* [DATA PROVIDED]:
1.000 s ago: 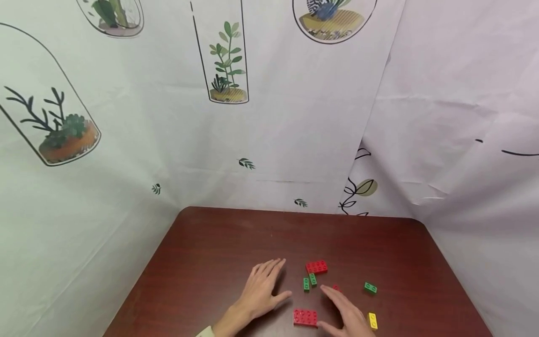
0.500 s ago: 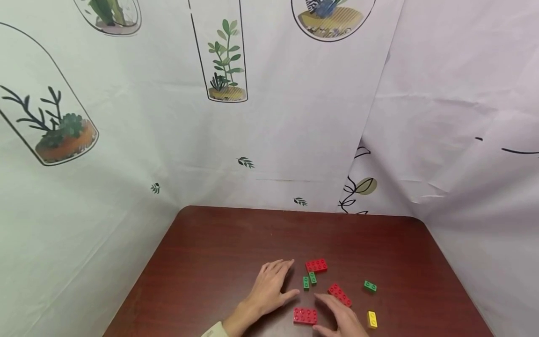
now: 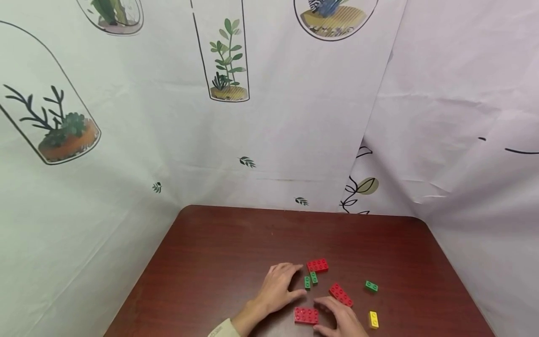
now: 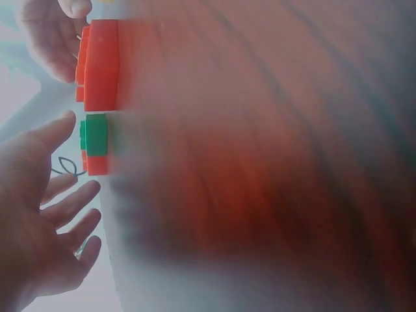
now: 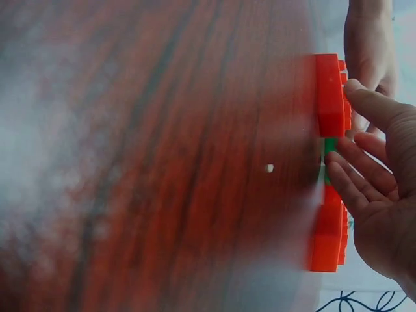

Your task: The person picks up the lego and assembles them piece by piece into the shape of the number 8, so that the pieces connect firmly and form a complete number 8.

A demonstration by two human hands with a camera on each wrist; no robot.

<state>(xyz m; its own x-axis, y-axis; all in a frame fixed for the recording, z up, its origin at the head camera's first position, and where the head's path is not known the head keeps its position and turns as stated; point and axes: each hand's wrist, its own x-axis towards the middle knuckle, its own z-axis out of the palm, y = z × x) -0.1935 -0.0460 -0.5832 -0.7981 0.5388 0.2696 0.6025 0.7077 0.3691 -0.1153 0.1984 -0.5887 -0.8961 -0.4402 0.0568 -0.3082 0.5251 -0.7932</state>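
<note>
A red toy brick (image 3: 306, 316) lies near the table's front, studs up, with my right hand (image 3: 343, 320) at its right end. The right thumb sits close to that brick; I cannot tell whether it touches. Loosely bent fingers of that hand hold nothing, also in the right wrist view. My left hand (image 3: 275, 290) hovers left of two small green bricks (image 3: 307, 283), fingers spread and bare in the left wrist view. Behind the green pair lies another red brick (image 3: 317, 266). A third red brick (image 3: 340, 294) lies slanted just beyond the right hand's fingers.
Farther right on the brown table (image 3: 227, 243) lie a small green brick (image 3: 371, 286) and a yellow brick (image 3: 373, 320). White curtains (image 3: 269, 140) with plant prints hang behind the table and at both sides.
My left hand has shifted right, towards the green bricks. The right hand has drawn slightly left and back, uncovering the slanted red brick. The bricks stay in place.
</note>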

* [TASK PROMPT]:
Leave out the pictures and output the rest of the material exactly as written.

* [TASK ANSWER]:
1.000 s ago: 
0.500 s ago: 
now: 
now: 
now: 

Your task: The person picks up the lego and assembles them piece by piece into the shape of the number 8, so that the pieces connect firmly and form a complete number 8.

A demonstration by two human hands with a camera on each wrist; no robot.

<state>(xyz m; its own x-axis, y-axis; all in a frame fixed for the recording, z up, its origin at the head camera's first position, and where the head's path is not known the head keeps its position and turns as stated; point and axes: each hand's wrist, its own x-axis towards the middle knuckle, its own z-axis out of the palm, y = z × x) -0.1935 -0.0460 -0.5832 -0.7981 0.5388 0.2696 0.6025 0.7077 0.3691 -0.1153 0.1984 -0.5887 -0.8961 -0.4402 0.0568 -0.3082 0.5251 -0.7932</state>
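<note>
A red toy brick (image 3: 306, 316) lies near the table's front, studs up, with my right hand (image 3: 343, 320) at its right end. The right thumb sits close to that brick; I cannot tell whether it touches. Loosely bent fingers of that hand hold nothing, also in the right wrist view. My left hand (image 3: 275, 290) hovers left of two small green bricks (image 3: 307, 283), fingers spread and bare in the left wrist view. Behind the green pair lies another red brick (image 3: 317, 266). A third red brick (image 3: 340, 294) lies slanted just beyond the right hand's fingers.
Farther right on the brown table (image 3: 227, 243) lie a small green brick (image 3: 371, 286) and a yellow brick (image 3: 373, 320). White curtains (image 3: 269, 140) with plant prints hang behind the table and at both sides.
My left hand has shifted right, towards the green bricks. The right hand has drawn slightly left and back, uncovering the slanted red brick. The bricks stay in place.
</note>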

The output for this exercise is now complete.